Take every line of the material below that includes the string "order" and copy it out.

● Source data:

★ ★ ★ ★ ★ ★ ★

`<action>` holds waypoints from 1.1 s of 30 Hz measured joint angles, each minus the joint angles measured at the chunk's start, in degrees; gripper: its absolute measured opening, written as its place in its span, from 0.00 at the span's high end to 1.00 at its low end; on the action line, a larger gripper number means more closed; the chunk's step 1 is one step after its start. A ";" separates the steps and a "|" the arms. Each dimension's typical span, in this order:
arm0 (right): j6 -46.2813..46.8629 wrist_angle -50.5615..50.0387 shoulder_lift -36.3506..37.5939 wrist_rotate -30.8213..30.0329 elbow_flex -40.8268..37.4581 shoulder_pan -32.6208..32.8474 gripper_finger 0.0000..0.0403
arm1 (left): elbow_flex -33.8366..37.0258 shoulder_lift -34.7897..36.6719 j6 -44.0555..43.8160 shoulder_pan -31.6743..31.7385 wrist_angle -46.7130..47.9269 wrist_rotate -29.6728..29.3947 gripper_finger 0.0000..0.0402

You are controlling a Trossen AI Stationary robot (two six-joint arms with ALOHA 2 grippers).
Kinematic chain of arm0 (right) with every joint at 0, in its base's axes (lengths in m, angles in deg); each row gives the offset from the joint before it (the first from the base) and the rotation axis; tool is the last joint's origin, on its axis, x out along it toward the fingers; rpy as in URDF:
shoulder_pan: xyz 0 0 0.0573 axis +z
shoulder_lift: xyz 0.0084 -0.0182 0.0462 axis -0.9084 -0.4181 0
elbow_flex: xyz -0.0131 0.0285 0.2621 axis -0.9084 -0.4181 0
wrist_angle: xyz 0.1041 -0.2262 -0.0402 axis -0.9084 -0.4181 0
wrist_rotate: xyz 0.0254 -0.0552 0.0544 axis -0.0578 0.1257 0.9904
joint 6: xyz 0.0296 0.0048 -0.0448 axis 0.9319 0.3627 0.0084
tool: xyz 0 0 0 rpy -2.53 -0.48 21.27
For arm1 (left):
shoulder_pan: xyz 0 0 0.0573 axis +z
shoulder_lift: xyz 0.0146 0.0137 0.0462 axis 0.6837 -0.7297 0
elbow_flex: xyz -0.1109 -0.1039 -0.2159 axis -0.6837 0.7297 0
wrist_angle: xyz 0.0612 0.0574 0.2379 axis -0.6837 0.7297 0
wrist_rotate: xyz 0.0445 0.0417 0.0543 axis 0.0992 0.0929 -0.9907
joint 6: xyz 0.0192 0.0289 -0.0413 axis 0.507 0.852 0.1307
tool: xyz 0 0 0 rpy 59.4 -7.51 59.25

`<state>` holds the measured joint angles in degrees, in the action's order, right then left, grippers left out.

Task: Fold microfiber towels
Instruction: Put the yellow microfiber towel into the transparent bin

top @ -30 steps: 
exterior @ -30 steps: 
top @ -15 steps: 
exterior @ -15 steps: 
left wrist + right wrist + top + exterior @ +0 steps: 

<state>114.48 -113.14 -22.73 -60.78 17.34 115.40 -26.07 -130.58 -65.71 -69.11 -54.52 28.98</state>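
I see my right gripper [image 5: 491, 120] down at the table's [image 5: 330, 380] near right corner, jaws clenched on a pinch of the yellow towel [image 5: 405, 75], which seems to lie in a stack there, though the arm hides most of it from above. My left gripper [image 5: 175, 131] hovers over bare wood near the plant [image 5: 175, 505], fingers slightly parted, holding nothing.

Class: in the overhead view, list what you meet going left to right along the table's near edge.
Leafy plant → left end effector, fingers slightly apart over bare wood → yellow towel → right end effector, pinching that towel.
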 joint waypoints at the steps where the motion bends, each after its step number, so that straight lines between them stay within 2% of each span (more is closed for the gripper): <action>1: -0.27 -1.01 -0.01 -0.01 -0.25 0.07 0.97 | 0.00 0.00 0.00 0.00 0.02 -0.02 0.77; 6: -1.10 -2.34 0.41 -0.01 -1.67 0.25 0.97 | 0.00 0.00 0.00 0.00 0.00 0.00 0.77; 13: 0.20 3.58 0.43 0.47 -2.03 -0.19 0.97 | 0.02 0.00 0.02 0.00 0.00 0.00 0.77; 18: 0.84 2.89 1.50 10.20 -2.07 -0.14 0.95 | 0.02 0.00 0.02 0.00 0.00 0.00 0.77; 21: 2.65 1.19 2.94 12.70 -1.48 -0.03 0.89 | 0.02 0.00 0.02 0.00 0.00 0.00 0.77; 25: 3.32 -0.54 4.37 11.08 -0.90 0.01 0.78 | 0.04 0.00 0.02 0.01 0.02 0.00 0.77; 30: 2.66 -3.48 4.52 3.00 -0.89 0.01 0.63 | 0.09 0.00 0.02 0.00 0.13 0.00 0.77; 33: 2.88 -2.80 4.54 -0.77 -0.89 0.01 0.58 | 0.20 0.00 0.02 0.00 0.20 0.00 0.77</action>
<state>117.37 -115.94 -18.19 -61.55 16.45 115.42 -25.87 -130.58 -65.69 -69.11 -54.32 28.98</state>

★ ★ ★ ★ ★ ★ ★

● Exercise answer:
`<action>` holds waypoints from 1.1 s of 30 Hz measured joint angles, each minus the joint angles measured at the chunk's start, in degrees; gripper: its absolute measured opening, written as its place in its span, from 0.00 at the span's high end to 1.00 at its low end; on the action line, a larger gripper number means more closed; the chunk's step 1 is one step after its start. A ";" separates the steps and a "|" the arms. Each dimension's typical span, in this order:
`<state>` holds the measured joint angles in degrees, in the action's order, right then left, grippers left out.

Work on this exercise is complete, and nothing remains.